Word for word, return every record that follows.

━━ Given records ━━

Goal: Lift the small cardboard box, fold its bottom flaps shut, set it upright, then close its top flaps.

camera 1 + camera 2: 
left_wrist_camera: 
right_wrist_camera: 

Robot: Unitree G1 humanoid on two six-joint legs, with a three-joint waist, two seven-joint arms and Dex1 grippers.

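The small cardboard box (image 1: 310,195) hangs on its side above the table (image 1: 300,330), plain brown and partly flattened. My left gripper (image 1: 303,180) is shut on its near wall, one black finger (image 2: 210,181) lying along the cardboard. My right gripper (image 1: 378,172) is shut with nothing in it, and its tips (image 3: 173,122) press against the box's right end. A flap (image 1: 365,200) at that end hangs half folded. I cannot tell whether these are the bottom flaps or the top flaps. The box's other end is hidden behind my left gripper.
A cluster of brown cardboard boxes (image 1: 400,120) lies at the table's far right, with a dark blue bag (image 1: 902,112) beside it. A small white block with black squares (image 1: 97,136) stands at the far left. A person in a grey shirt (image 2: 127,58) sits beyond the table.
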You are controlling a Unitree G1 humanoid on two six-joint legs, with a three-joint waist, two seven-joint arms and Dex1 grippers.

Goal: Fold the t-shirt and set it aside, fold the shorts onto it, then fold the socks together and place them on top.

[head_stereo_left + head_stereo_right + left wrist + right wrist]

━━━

Exercise solution:
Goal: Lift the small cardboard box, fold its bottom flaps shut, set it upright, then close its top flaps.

camera 1 + camera 2: 
left_wrist_camera: 
right_wrist_camera: 

Robot: Unitree G1 humanoid on two six-joint legs, with a three-joint waist, two seven-joint arms and Dex1 grippers.

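The small cardboard box (image 1: 310,195) hangs on its side above the table (image 1: 300,330), plain brown and partly flattened. My left gripper (image 1: 303,180) is shut on its near wall, one black finger (image 2: 210,181) lying along the cardboard. My right gripper (image 1: 378,172) is shut with nothing in it, and its tips (image 3: 173,122) press against the box's right end. A flap (image 1: 365,200) at that end hangs half folded. I cannot tell whether these are the bottom flaps or the top flaps. The box's other end is hidden behind my left gripper.
A cluster of brown cardboard boxes (image 1: 400,120) lies at the table's far right, with a dark blue bag (image 1: 902,112) beside it. A small white block with black squares (image 1: 97,136) stands at the far left. A person in a grey shirt (image 2: 127,58) sits beyond the table.
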You are controlling a Unitree G1 humanoid on two six-joint legs, with a three-joint waist, two seven-joint arms and Dex1 grippers.

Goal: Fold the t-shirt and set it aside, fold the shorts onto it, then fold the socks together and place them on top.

[head_stereo_left + head_stereo_right + left wrist + right wrist]

The full answer has now been given.